- Opening Delimiter -

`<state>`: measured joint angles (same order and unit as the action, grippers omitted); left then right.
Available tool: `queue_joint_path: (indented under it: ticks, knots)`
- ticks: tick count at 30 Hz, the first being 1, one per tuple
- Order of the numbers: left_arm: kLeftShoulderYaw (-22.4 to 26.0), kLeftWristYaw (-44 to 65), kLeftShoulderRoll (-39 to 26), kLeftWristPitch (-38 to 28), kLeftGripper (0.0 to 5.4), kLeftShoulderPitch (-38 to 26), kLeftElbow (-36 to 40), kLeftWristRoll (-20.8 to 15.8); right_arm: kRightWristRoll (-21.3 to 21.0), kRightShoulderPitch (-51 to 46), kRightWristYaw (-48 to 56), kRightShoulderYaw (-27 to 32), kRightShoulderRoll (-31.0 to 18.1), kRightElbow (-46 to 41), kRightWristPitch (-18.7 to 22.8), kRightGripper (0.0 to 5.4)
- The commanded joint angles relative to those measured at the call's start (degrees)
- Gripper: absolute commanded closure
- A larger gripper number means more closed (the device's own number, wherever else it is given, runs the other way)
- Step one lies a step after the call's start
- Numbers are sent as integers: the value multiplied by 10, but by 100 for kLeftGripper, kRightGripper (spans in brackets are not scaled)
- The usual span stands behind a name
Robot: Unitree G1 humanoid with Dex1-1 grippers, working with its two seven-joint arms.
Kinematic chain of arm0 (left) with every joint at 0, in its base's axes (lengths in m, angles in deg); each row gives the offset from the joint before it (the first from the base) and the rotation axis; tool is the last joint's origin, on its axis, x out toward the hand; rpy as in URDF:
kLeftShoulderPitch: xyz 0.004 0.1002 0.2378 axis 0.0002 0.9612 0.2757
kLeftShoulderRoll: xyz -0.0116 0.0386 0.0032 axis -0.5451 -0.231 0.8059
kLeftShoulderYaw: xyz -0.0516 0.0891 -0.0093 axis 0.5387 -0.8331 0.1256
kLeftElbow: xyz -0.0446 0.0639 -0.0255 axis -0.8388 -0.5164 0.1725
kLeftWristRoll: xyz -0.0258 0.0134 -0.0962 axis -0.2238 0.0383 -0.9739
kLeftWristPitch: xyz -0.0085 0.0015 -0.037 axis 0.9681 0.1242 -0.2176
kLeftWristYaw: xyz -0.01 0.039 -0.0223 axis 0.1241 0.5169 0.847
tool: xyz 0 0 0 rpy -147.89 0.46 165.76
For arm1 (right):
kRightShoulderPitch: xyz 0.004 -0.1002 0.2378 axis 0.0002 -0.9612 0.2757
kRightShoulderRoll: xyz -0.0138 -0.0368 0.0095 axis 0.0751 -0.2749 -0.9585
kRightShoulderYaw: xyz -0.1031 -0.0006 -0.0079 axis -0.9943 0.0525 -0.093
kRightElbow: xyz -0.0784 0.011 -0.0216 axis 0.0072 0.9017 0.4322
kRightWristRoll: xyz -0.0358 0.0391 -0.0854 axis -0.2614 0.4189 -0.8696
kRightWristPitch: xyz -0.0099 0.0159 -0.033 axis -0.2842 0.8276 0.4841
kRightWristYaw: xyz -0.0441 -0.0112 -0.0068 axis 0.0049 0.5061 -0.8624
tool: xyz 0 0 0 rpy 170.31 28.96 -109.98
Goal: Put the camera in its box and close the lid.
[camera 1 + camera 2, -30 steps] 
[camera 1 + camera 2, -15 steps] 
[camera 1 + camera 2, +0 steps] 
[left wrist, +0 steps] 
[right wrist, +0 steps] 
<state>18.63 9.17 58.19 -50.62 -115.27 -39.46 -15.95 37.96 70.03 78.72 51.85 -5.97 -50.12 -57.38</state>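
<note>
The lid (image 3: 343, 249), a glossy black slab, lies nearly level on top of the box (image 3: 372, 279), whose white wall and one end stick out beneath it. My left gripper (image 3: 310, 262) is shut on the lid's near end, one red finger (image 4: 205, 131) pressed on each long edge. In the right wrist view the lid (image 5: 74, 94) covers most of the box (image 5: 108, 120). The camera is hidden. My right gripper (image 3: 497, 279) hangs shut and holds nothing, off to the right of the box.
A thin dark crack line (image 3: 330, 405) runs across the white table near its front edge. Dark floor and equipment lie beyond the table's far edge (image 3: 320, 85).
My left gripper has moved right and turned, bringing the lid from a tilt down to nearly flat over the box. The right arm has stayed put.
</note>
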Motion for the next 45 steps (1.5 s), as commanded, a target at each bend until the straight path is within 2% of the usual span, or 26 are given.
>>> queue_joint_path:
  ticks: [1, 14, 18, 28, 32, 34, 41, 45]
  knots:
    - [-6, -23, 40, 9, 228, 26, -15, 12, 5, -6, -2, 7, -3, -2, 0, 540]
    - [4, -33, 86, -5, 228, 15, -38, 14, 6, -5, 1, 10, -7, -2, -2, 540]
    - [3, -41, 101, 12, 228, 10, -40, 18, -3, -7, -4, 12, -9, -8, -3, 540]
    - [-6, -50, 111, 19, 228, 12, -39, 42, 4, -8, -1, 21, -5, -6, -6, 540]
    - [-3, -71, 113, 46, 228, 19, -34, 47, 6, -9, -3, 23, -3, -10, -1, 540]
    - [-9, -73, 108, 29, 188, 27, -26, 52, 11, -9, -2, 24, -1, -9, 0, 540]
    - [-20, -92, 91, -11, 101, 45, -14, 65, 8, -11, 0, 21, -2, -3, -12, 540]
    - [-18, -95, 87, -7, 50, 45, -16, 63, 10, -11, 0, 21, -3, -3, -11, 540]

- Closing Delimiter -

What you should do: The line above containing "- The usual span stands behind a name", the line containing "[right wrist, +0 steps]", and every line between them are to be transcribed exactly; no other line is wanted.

Answer for the task:
- The usual span stands behind a name
Robot: Unitree G1 humanoid with Dex1-1 grippers, working with its two seven-joint arms.
Kinematic chain of arm0 (left) with every joint at 0, in its base's axes (lengths in m, angles in deg); each row gives the offset from the joint before it (the first from the base) and the rotation axis; tool is the last joint's origin, on its axis, x out toward the hand; rpy as in URDF:
kLeftShoulderPitch: xyz 0.004 0.1002 0.2378 axis 0.0002 0.9612 0.2757
kLeftShoulderRoll: xyz -0.0116 0.0386 0.0032 axis -0.5451 -0.231 0.8059
kLeftShoulderYaw: xyz -0.0516 0.0891 -0.0093 axis 0.5387 -0.8331 0.1256
kLeftElbow: xyz -0.0446 0.0639 -0.0255 axis -0.8388 -0.5164 0.1725
kLeftWristRoll: xyz -0.0258 0.0134 -0.0962 axis -0.2238 0.0383 -0.9739
kLeftWristPitch: xyz -0.0085 0.0015 -0.037 axis 0.9681 0.1242 -0.2176
kLeftWristYaw: xyz -0.01 0.039 -0.0223 axis 0.1241 0.5169 0.847
tool: xyz 0 0 0 rpy -147.89 0.46 165.76
For arm1 (right):
kRightShoulderPitch: xyz 0.004 -0.1002 0.2378 axis 0.0002 -0.9612 0.2757
kRightShoulderRoll: xyz -0.0138 -0.0368 0.0095 axis 0.0751 -0.2749 -0.9585
kRightShoulderYaw: xyz -0.1031 -0.0006 -0.0079 axis -0.9943 0.0525 -0.093
kRightElbow: xyz -0.0784 0.011 -0.0216 axis 0.0072 0.9017 0.4322
kRightWristRoll: xyz -0.0358 0.0391 -0.0854 axis -0.2614 0.4189 -0.8696
kRightWristPitch: xyz -0.0099 0.0159 -0.033 axis -0.2842 0.8276 0.4841
kRightWristYaw: xyz -0.0441 -0.0112 -0.0068 axis 0.0049 0.5061 -0.8624
tool: xyz 0 0 0 rpy 170.31 28.96 -109.98
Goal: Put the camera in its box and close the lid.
[camera 1 + camera 2, -30 steps] 
[camera 1 + camera 2, -15 steps] 
[camera 1 + camera 2, +0 steps] 
[left wrist, +0 steps] 
[right wrist, +0 steps] 

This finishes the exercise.